←back to thread

170 points judicious | 4 comments | | HN request time: 0.746s | source
1. MontyCarloHall ◴[] No.45406403[source]
This great video [0] demonstrates how CPU performance has only increased 1.5-2x over the past 15(!) years when executing extremely branchy code. Really shows you just how deep modern CPU pipelines have become.

The video also showcases a much more impressive branchless speedup: computing CRC checksums. Doing this naïvely with an if-statement for each bit is ~10x slower than doing it branchless with a single bitwise operation for each bit. The author of the article should consider showcasing this too, since it's a lot more impressive than the measly 1.2x speedup highlighted in the article. I assume the minimal/nonexistent speedups in the article are due to modern CPU branch prediction being quite good. But branch predictors inherently fail miserably at CRC because the conditional is on whether the input bit is 1 or 0, which is essentially random.

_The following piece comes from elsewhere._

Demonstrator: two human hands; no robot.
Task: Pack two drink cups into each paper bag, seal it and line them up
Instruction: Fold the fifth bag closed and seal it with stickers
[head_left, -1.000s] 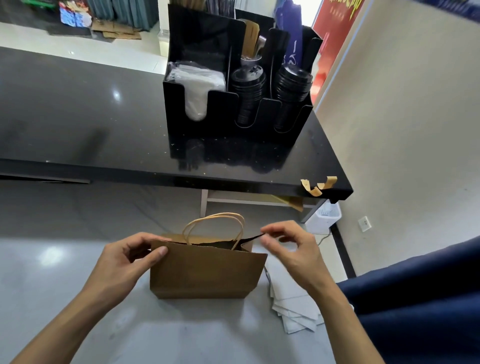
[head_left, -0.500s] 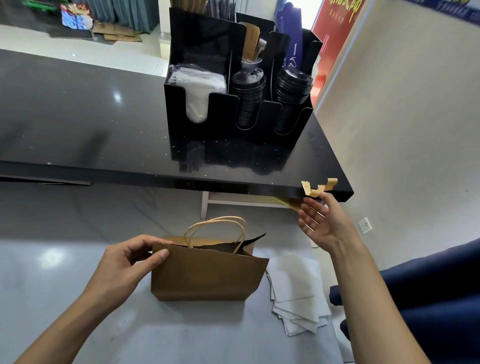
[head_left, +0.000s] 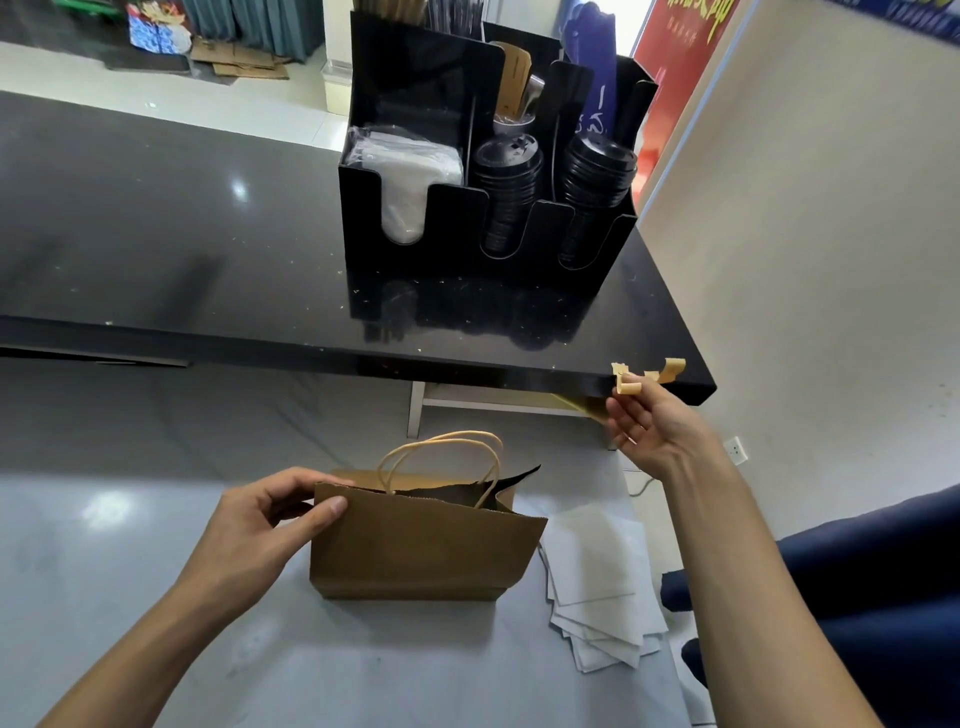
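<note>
1. Since 1 second ago the right hand (head_left: 652, 426) has left the bag's top edge and risen to the near right edge of the glossy black counter (head_left: 208, 249), where its thumb and forefinger now pinch 1 of the tan tape strips (head_left: 649, 370) stuck there.
2. The left hand (head_left: 270, 525) has stayed put, thumb and fingers nipping the left top corner of the brown paper bag with twine handles (head_left: 421, 545).
3. The bag stands upright on the near grey worktop (head_left: 104, 545), its mouth partly open; its contents are hidden.
4. White paper sheets (head_left: 597, 587) lie fanned just right of the bag.
5. A black organiser (head_left: 447, 228) on the far counter holds 2 stacks of black lids; its rear compartments are cut off at the top.
</note>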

[0] https://www.youtube.com/watch?v=m7PVZixO35c

replies(2): >>45406999 #>>45407758 #
2. SynasterBeiter ◴[] No.45406999[source]
The linked video doesn't take into account power consumption of these CPUs. He seems to be comparing laptop CPUs, NUC CPUs and desktop CPUs. If you compare a 100W CPU and a 30W CPU that's a couple of years newer, you shouldn't be surprised there isn't much of a difference in performance.
replies(1): >>45407096 #
3. MontyCarloHall ◴[] No.45407096[source]
Even if you exclude the three mobile CPUs in the charts (the 2012 i5, the 2015 i7, and the 2023 i9 NUC), the results still hold.

>If you compare a 100W CPU and a 30W CPU that's a couple of years newer, you shouldn't be surprised there isn't much of a difference in performance

Sure, but this is over a lot more than a couple years. I'd expect a 2023 mobile i9 to be considerably more than twice as fast as a 2007 desktop Core 2 Duo.

4. hinkley ◴[] No.45407758[source]
Branchless is also useful for cryptographic transforms as it frustrates timing attacks. And that’s a situation where it only needs to be relatively fast compared to the branching alternative because we are trying to improve security while limiting the overhead of doing so.